«Он изверился в понимании окружающих и вечной травле его, – это какое-то внушение извне, – и горьки часто были его глаза, и сирота жизни был этот дивный философ-художник. Не было ни одного человека, который бы больно не укусил его и не старался укусить. И знакомство богатых московских домов, где его общество любили, любили как оригинала, но все же было то, что вот те все настоящие художники, а этот такой, которого надо доделать – учить… Нет в нем положительного, а пишет черт знает что такое – за него совестно: то какими-то точками, то штрихами. Однажды один из важных московских граждан спросил у другого важного: „А что это такое делает у вас этот господин – какого страшного пишет?“ Тот важный господин сконфузился за Михаила Александровича и сказал: „Это проба красок для мозаики“. „А я думал!..“ – успокоился другой важный господин». Речь шла о декоративных панно на тему «Фауста», исполненных Врубелем в 1896 году для готического кабинета А. В. Морозова в Москве.

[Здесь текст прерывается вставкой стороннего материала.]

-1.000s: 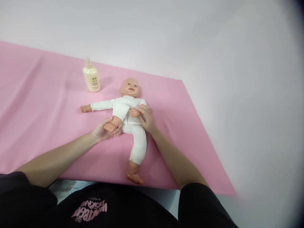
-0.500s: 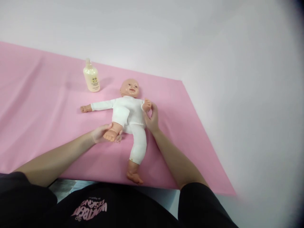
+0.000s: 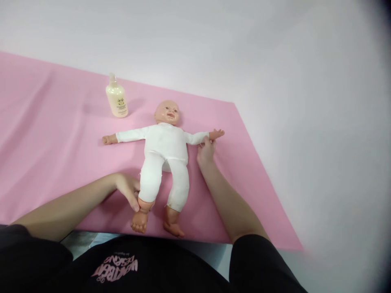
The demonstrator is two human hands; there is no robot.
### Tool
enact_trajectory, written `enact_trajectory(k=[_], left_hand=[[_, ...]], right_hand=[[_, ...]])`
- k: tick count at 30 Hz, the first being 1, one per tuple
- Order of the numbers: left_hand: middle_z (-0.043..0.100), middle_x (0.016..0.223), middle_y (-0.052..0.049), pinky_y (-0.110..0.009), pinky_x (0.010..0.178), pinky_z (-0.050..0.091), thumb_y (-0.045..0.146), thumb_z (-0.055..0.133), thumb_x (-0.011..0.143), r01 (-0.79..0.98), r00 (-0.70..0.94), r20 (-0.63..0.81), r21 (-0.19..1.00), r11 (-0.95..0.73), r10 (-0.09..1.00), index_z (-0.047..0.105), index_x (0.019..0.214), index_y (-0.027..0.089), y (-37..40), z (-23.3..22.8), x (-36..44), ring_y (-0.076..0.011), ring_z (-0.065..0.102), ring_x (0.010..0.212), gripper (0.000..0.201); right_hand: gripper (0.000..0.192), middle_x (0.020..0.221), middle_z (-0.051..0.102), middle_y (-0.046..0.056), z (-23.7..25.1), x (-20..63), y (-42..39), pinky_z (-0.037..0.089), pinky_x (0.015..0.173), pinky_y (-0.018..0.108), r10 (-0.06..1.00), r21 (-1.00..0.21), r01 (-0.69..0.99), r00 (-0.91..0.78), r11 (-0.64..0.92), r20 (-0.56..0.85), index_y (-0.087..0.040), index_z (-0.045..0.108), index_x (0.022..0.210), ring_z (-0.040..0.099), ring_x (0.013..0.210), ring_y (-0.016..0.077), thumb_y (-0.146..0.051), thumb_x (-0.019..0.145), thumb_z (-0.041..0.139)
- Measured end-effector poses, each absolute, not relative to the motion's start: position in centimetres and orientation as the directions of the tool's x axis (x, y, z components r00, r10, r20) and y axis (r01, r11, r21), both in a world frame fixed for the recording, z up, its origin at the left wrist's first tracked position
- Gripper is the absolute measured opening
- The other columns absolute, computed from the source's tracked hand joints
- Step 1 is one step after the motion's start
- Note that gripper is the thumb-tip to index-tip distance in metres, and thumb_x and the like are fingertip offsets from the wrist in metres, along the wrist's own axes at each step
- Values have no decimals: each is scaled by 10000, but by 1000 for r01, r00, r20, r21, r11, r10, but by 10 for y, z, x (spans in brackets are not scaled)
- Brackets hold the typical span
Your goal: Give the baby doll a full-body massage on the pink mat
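A baby doll (image 3: 166, 140) with a white cloth body lies face up, its head away from me and its arms and legs stretched out. My left hand (image 3: 128, 189) is closed around the lower leg on the left, thumb at the ankle; the other fingers are hidden behind the leg. With my right hand (image 3: 207, 150) I grip the doll's forearm on the right, just below its wrist, thumb on top. The doll's other arm and other leg rest on the pink cover untouched.
A pump bottle (image 3: 117, 99) of pale yellow liquid stands upright beyond the doll, to the left. Under everything spreads a pink cover (image 3: 61, 134), with its near edge by my body and its right edge slanting past my right arm. A pale wall or surface (image 3: 290, 101) lies beyond.
The doll's bent leg has come down straight toward me with my left hand. My right hand has moved the doll's arm outward to the right, from folded to extended.
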State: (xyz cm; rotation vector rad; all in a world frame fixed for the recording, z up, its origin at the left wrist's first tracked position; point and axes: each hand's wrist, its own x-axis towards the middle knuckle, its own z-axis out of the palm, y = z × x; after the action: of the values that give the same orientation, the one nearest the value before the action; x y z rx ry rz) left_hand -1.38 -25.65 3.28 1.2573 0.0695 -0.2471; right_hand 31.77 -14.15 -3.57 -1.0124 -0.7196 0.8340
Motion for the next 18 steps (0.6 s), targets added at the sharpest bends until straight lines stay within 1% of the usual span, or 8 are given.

Это горькое полупризнание со снисходительным похлопыванием по плечу означало и невысокие цены за работы. Да и стоило ли платить Врубелю, когда он не умел ни копить, ни толком распоряжаться тем, что зарабатывал. Даже Коровин не догадывался, что отсылались почти все средства отцу – для младших сестер: на их образование, заграничные поездки, свадьбы. То, что оставалось, Врубель действительно широко тратил, угощая знакомых и незнакомых, так что едва ли не на следующий день после получения гонорара наступало очередное затяжное безденежье… И вот – встреча за кулисами Панаевского театра.

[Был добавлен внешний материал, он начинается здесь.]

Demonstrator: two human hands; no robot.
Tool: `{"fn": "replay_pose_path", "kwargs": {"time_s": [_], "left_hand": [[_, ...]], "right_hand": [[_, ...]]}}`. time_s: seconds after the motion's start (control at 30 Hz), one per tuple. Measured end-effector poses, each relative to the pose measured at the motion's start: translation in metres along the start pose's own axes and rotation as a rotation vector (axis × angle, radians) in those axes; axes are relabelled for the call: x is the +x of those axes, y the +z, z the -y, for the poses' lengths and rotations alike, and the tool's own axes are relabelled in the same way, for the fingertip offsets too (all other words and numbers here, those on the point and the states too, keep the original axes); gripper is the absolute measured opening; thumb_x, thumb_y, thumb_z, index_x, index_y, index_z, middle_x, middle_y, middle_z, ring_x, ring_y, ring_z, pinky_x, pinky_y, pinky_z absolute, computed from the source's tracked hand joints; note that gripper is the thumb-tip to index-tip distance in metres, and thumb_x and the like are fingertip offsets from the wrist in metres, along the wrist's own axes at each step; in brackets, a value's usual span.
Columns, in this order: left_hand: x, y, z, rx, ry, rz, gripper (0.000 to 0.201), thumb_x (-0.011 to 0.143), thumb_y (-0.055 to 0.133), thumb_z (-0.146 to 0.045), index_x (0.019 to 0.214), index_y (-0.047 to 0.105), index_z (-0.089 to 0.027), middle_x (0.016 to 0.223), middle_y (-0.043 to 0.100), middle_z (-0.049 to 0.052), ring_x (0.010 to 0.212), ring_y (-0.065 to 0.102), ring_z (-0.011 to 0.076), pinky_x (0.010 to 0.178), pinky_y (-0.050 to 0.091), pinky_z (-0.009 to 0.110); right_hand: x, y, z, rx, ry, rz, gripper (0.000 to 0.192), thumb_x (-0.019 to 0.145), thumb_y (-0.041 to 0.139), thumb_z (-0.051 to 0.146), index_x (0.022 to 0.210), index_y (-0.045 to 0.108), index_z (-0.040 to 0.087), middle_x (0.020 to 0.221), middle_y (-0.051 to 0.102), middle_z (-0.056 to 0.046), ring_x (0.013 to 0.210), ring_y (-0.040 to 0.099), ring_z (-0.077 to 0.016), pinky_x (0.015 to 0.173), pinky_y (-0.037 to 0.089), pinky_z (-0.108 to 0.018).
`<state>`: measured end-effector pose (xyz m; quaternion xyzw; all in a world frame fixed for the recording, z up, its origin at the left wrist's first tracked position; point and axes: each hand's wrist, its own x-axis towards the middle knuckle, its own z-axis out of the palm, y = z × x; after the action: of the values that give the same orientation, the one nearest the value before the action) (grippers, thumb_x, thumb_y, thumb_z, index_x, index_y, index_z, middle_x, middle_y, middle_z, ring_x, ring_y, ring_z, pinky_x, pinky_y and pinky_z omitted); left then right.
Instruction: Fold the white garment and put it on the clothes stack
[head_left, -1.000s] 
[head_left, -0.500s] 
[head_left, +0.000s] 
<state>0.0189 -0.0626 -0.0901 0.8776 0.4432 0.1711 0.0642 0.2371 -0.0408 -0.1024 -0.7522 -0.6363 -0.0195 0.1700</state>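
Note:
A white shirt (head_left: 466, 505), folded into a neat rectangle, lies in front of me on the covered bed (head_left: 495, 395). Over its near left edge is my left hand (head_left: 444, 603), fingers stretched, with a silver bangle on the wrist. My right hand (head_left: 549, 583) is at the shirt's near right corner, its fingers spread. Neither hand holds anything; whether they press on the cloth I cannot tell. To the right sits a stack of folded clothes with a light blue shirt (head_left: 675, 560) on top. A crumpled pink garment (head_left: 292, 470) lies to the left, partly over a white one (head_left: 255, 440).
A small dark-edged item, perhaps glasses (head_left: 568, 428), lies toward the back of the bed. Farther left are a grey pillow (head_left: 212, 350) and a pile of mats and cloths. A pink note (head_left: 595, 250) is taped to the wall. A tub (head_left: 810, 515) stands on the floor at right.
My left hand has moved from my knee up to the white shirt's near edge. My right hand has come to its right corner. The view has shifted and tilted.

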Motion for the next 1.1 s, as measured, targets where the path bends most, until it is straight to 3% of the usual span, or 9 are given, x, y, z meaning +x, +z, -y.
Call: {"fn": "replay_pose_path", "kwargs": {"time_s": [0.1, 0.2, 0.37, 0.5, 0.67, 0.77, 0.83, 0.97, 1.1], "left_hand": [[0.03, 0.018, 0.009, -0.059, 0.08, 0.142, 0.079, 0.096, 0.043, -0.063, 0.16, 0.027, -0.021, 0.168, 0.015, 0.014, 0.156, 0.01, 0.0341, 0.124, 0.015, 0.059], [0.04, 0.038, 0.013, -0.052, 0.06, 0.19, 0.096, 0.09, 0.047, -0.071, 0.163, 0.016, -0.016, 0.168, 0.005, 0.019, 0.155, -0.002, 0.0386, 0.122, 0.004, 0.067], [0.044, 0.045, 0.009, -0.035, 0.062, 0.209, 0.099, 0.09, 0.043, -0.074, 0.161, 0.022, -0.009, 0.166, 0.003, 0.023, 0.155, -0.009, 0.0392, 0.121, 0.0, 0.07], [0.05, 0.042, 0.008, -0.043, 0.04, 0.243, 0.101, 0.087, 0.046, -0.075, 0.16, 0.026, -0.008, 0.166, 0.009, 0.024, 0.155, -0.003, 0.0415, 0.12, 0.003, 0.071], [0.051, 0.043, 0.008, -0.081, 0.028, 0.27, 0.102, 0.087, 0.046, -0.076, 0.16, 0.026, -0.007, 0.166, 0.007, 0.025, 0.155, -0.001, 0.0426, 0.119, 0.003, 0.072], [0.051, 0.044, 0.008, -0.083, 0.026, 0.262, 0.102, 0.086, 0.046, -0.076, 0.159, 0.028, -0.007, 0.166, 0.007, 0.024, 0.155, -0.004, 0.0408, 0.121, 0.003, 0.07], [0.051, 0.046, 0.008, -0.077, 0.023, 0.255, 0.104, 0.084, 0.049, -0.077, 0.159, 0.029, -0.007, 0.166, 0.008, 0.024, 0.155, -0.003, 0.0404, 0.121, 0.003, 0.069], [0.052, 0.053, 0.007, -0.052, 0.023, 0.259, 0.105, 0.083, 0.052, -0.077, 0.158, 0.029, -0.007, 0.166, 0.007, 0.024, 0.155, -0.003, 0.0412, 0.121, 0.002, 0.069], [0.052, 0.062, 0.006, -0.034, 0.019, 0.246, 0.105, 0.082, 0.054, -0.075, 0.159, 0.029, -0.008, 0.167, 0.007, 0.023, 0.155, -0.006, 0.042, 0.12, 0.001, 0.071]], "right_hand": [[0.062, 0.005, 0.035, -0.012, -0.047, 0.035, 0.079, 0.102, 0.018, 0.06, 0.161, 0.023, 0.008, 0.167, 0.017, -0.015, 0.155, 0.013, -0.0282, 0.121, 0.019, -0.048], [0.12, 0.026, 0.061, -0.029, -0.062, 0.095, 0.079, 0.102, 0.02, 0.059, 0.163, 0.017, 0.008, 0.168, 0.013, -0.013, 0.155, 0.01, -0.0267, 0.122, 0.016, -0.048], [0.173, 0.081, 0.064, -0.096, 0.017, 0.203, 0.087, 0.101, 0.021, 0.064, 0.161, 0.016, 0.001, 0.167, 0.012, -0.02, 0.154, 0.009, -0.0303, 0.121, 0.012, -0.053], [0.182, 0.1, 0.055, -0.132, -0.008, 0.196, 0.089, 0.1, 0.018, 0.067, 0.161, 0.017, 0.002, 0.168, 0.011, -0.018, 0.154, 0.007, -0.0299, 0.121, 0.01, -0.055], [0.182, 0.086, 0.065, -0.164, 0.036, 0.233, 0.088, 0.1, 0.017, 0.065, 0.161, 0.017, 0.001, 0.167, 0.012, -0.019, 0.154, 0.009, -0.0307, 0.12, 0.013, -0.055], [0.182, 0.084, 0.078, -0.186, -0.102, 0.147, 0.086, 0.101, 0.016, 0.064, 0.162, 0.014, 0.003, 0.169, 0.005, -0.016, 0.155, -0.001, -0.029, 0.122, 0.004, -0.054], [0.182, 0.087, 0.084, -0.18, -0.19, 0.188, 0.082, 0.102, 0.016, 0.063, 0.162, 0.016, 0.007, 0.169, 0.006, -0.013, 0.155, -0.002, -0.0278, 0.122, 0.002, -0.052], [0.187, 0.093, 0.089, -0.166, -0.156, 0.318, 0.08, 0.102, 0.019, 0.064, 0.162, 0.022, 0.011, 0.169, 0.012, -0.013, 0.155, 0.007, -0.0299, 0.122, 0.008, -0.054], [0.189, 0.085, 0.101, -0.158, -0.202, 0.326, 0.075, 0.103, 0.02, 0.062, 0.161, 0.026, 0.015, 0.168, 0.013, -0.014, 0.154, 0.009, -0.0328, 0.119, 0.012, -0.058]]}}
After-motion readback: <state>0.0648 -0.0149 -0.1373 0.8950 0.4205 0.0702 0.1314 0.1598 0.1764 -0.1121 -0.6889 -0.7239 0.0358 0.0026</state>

Надежда Ивановна жила в совсем иных условиях. Она из состоятельной семьи и сама располагает определенными средствами, чтобы не зависеть целиком от жалованья в театре. Ей не пришлось стеснять себя для получения музыкального образования. Ее сестра Екатерина Ивановна – жена сына знаменитого художника Николая Николаевича Ге, хозяйка земельных угодий на Украине. Мать годами живет в Швейцарии вместе с третьей дочерью, больной туберкулезом. Первые же выступления на сцене приносят Надежде Ивановне большой успех, внимание композиторов. Забела считается лучшей исполнительницей в операх Римского-Корсакова, который специально для нее пишет Марфу в «Царской невесте». А какая она, по отзывам современников, Волхова в «Садко», Царевна Лебедь в «Сказке о царе Салтане», Тамара в «Демоне», Татьяна в «Евгении Онегине»!
И снова сомневается Врубель-отец: неужели правда, что материально независимая, к тому же известная артистка согласится на брак с его сыном? Как хочется отцу, чтобы к сыну пришла слава, как ищет он каждую заметку о нем в газетах, как расспрашивает знакомых, случайно попавших на оформленные сыном постановки в Москве, на выставки! И как огорчается, не находя ни похвал, ни даже упоминаний. Искренняя забота, как часто бывает в жизни, оборачивается своей противоположностью. Врубель, не признаваясь самому себе, старается избегать свиданий с теперь уже живущей в Севастополе семьей, не давать повода для сочувствия и сожалений. Даже о свадьбе он сообщит только письмом, хотя в душе тоскует по родительскому дому.
Кто бы мог догадаться, что свадьба станет его спасением! Между сделанным в марте 1896 года предложением и состоявшимся в конце июля венчанием пролегла самая страшная полоса жизни Врубеля. По заказу Мамонтова он пишет для Всероссийской Нижегородской выставки два огромных панно: «Микула Селянинович» и «Царевна Лебедь». Заказчика они устраивают, зато, по словам К. Коровина, «художники Академии и другие взбесились как черти. Приехало специальное жюри из Академии, смотрели панно и картоны, было заседание, где поставлен был вопрос – быть или не быть панно Врубеля на выставке». Панно сняли. Правда, Мамонтов специально для них выстроил павильон на той же выставке. Но травля началась, и спасти от нее не могло ничто. Через много лет Коровин будет с ужасом вспоминать: «…Что за озлобленная ругань, и ненависть, и проклятия сыпались на бедную голову Михаила Александровича. Я поражался, почему это, что, в чем дело, какие стороны души, какие чувства, почему возбуждают ненависть эти чудные невинные произведения. Я не мог разгадать, но что-то звериное в сердцах зрителей чувствовалось».